Upon every point connected with this great intrigue Herr von Sybel is clear, explanatory, and so full that he sometimes forgets the French Revolution altogether. The completeness of his knowledge makes his somewhat heavy narrative full of interest and even of excitement, and it will be read even by those who contemn his account of events in Paris with that real delight which the student of history feels when obscure passages are made plain. We shall wait with impatience for the translation of the next two volumes, and trust Herr von Sybel will add to them a note or two for his English readers justifying more completely his account of British policy. It is probable that England did at one time hope to set up a barrier against France by extending Belgium, but we need something more than a confidential report to Berlin to justify this astounding statement, made, it is stated, to the Antwerp Congress.
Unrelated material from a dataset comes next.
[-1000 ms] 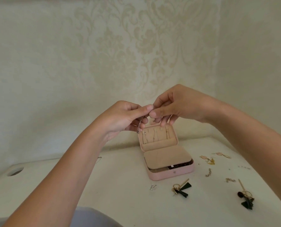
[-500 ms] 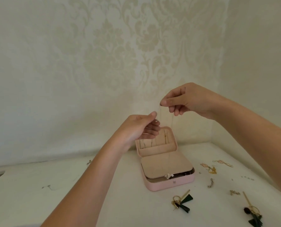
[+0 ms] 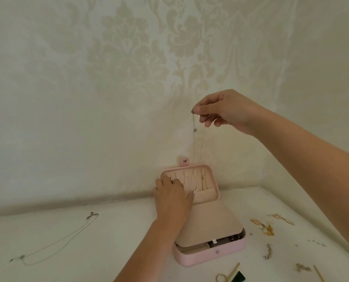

The Duke of York had refused to -occupy the country between Ostend and Menin :—
" The limitation implied in these words was more fully explained by Lord Auckland, who said that the Duke was empowered to operate in common with the Imperial Army only where sieges were concerned ; since it was the object of his Court to procure for Belgium a defensive Line of fortresses on the frontier. 'I will not conceal the fact,' he added, 'that England too contemplates a very considerable compensa- tion for herself.' The Prince of Orange then threw out the remark, that if all the world was looking for compensation, he hoped that Holland would not be excluded, and that her Ambassadors would be admitted to any Congress that might take place."
If that is true, the world had really conspired to partition France, and the Committee of Public Safety were so far in the right.